As a person approaches the end of their life, they often experience various physical and emotional changes. Pain is one of the most common symptoms at the end of life. Identifying signs of pain is important so it can be properly managed and treated. This allows the person to be as comfortable as possible during their final days.
Physical Signs And Symptoms:
The face is often very expressive when a person is in pain. Frowning, grimacing, tightly closed eyes, furrowed brow, clenched jaw, and moaning or crying can indicate pain or discomfort. Since those nearing end of life are often unable to communicate verbally, reading facial cues is important.
Pain can cause an increase or decrease in physical movement. The person may fidget, thrash about, or constantly shift positions. Or they may become very stiff and immobile in an effort to minimize movement that causes pain. Clenched fists and tensed muscles often accompany the pain.
Changes In Vital Signs:
Elevated blood pressure, breathing rate, and pulse can signify pain or distress. However, near the end of life, vital signs often become irregular and inconsistent regardless of pain levels. Still, marked changes may correlate with apparent discomfort.
Loss Of Appetite:
Pain can lead to a decreased appetite and interest in eating or drinking. However, other factors like fatigue, nausea, and taste changes also affect appetite at the end of life. Checking for signs of pain when eating or drinking decreases can help determine the cause.

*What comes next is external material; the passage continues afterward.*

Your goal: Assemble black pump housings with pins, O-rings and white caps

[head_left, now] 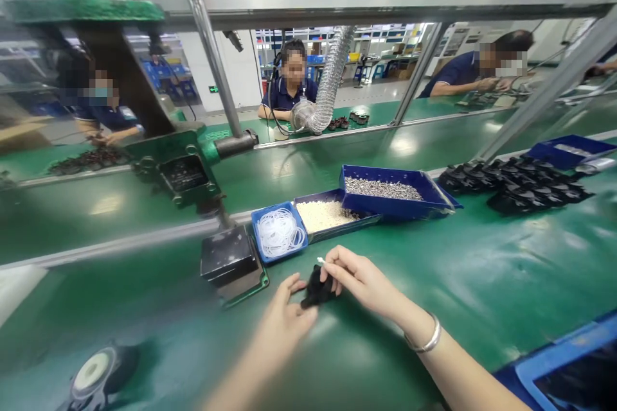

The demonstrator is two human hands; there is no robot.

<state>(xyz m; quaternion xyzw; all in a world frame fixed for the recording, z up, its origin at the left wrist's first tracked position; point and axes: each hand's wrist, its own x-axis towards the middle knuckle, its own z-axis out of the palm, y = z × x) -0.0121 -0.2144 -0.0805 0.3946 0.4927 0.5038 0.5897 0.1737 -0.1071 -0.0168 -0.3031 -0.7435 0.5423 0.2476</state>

Discomfort may make it difficult to fall asleep or remain asleep. The person may vocalize pain at night or while attempting to reposition themselves in bed. Sudden awakening or altered sleep patterns may indicate pain or restlessness. You can buy pain relief products to ease the pain.
Agitation And Confusion:
Severe or chronic pain can lead to agitation like anxiety, irritability, and restlessness. Additionally, discomfort may contribute to or worsen confusion in the final stage of life. Moaning, aggressive behavior, calling out, and combativeness can be expressions of agitation related to untreated pain.
Grimaces, frowns, winces, tightened eyes, and furrowed brows may express emotional as well as physical distress. Crying can signal sadness, grief, fear, or psychological pain. Reading facial cues in context helps determine if the pain is emotional, physical, or both.
Emotional pain and sadness may cause the person to withdraw from social interaction. Loss of interest in activities, isolation, silence, and unresponsiveness can indicate psychological distress, depression, grief, or existential pain.
Frustration, irritability, and anger can manifest verbally or physically when emotional pain goes untreated near the end of life. The person may snap at loved ones, refuse care, or hit out from distress over their declining health and impending death.
Expressions About Death Or Loss:
Those nearing death may verbalize feeling depressed, anxious, or afraid related to dying. They may mourn losses like leaving loved ones behind. Talking about regrets over their life ending and feeling unprepared to die can reveal emotional pain.
Signs In Patients With Dementia:
People with dementia or other cognitive deficits have additional challenges expressing pain verbally near the end of life. Signs of discomfort may be more subtle or atypical.
Agitation like moaning, groaning, yelling, and murmuring may indicate pain they cannot articulate. Resistance during care, sudden aggression, and retreating inward can also stem from untreated pain.
Since dementia patients have difficulty communicating needs, discomfort is often expressed through behaviors. Crying, wandering, rocking, repetitive movements and facial grimacing should prompt an evaluation for pain.
Even severe pain may only cause mild physical reactions in those with dementia. Discomfort may manifest more emotionally in the form of distress, sadness, or agitation. Careful observation is key to ensuring their pain is recognized and managed.